[Collected data]
--- START ---
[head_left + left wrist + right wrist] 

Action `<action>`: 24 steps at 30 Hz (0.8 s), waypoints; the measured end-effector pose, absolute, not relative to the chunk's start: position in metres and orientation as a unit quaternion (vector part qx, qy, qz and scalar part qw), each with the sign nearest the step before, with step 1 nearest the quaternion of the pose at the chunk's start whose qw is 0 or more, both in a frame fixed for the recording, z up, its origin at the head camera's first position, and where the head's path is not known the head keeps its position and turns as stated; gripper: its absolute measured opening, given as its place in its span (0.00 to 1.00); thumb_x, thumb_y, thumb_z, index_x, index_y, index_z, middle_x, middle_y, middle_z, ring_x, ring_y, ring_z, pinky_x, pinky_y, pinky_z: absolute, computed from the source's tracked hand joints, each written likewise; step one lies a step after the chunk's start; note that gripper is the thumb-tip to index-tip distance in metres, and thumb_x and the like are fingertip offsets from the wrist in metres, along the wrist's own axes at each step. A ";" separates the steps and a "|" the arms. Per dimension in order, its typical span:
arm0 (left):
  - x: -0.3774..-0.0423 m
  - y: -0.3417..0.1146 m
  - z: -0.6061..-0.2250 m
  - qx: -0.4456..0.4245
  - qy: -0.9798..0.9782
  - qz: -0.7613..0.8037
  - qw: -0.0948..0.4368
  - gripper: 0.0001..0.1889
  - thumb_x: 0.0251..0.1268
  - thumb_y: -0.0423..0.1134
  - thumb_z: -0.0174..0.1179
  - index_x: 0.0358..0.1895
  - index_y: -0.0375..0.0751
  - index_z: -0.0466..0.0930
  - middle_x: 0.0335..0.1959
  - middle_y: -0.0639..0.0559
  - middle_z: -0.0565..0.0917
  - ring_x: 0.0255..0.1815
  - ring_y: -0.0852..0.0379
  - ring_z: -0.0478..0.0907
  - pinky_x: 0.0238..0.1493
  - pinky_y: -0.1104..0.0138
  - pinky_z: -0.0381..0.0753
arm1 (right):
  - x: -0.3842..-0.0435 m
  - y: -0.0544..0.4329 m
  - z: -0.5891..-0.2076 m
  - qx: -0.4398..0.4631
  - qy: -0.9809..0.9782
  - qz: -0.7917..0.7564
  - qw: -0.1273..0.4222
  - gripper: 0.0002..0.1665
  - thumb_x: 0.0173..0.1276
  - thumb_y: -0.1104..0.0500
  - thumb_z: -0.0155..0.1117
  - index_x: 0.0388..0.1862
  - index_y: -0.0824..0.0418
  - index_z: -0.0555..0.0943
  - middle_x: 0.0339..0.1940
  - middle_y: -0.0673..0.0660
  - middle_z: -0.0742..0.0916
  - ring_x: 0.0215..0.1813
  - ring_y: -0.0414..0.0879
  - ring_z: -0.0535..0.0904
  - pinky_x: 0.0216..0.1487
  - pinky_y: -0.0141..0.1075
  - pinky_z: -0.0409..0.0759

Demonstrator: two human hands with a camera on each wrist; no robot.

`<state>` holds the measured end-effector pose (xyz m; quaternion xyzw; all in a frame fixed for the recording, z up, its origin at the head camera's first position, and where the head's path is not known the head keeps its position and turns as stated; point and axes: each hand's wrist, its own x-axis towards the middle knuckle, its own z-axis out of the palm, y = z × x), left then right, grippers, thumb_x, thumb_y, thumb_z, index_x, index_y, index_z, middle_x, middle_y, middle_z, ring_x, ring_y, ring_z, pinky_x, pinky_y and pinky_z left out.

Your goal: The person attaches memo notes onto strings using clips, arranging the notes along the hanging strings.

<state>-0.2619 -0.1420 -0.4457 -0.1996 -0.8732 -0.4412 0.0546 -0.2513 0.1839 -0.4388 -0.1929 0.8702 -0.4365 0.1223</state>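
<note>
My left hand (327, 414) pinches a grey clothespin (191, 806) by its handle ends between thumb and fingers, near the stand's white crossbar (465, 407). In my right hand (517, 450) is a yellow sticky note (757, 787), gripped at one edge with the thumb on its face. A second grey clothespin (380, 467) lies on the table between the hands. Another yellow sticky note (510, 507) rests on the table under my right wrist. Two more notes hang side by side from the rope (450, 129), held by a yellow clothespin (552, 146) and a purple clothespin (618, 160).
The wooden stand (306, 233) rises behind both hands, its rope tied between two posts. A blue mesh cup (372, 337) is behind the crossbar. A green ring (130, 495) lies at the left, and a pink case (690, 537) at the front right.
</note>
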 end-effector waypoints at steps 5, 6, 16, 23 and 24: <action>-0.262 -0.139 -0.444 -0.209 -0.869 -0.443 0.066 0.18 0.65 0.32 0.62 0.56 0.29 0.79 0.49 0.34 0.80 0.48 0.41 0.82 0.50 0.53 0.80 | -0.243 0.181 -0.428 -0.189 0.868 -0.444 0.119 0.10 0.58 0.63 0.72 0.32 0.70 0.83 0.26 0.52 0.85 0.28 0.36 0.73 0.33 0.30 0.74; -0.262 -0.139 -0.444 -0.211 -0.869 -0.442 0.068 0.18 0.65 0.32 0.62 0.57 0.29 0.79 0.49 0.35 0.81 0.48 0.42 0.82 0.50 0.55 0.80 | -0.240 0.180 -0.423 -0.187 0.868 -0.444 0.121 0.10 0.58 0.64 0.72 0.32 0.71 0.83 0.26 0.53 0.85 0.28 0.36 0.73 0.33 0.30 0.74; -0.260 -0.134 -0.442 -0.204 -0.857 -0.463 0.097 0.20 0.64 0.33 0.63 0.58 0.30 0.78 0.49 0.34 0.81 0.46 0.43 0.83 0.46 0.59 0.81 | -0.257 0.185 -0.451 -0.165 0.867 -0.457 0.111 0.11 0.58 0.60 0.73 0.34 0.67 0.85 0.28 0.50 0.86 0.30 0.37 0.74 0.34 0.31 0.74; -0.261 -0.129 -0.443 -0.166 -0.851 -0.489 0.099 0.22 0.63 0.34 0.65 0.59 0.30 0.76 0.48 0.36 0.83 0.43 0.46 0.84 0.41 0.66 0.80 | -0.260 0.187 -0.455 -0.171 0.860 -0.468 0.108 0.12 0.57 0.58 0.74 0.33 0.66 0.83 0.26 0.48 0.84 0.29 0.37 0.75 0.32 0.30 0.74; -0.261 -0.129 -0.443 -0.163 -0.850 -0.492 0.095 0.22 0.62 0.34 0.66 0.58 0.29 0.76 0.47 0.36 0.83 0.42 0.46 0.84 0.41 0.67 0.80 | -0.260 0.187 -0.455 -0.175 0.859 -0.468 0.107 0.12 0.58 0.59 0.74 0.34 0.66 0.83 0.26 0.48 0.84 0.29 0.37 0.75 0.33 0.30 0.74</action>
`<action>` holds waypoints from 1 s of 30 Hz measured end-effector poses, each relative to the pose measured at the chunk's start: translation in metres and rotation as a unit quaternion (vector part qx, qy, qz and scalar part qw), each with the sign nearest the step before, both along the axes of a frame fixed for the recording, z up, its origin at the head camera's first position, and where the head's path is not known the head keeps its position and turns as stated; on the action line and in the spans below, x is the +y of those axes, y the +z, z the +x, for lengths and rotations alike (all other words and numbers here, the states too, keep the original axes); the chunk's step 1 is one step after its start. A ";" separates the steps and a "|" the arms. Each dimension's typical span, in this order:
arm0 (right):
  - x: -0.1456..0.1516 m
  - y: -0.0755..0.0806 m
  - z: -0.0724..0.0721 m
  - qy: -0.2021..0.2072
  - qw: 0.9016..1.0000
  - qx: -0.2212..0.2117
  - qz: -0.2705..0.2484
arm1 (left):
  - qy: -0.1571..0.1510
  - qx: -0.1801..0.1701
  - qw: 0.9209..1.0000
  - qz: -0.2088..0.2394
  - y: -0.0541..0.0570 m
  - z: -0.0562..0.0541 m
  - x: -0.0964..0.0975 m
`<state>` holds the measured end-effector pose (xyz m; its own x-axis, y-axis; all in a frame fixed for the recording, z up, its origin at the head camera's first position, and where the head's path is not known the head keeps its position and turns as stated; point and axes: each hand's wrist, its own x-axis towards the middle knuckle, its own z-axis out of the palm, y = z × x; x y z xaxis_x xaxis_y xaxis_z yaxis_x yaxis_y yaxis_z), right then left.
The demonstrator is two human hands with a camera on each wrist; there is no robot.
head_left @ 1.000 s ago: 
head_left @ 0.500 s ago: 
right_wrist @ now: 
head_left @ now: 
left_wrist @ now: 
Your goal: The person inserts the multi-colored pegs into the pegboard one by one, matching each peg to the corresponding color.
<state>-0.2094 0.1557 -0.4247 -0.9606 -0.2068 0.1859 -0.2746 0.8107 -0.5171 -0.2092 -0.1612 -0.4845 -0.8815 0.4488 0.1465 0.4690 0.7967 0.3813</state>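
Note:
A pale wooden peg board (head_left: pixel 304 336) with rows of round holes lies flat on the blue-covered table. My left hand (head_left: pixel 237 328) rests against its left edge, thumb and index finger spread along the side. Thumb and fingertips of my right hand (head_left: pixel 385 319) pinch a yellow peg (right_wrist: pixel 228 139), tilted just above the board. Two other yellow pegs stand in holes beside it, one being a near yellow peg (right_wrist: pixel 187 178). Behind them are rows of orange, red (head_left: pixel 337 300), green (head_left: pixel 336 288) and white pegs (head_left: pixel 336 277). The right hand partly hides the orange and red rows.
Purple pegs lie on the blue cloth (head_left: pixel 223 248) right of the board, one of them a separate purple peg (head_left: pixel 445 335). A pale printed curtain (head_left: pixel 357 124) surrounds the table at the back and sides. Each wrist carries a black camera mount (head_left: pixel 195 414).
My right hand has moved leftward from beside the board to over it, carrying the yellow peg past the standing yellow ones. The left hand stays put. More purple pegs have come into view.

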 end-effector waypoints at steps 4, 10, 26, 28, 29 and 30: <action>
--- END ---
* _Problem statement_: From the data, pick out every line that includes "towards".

* _Result of the exercise_:
`<state>` holds the measured end-effector pose (xyz m; quaternion xyzw; all in a frame fixed for the recording, z up, its origin at the head camera's first position, and where the head's path is not known the head keeps its position and turns as stated; point and axes: each hand's wrist, its own x-axis towards the middle knuckle, its own z-axis out of the palm, y = z × x), left then right, grippers, thumb_x, thumb_y, thumb_z, index_x, index_y, index_z, middle_x, middle_y, middle_z, ring_x, ring_y, ring_z, pinky_x, pinky_y and pinky_z left out.
`<state>` holds the measured end-effector pose (xyz m; its own x-axis, y-axis; all in a frame fixed for the recording, z up, its origin at the head camera's first position, and where the head's path is not known the head keeps its position and turns as stated; point and axes: each hand's wrist, its own x-axis towards the middle knuckle, its own z-axis out of the palm, y = z × x; x y z xaxis_x xaxis_y xaxis_z yaxis_x yaxis_y yaxis_z), right then left.

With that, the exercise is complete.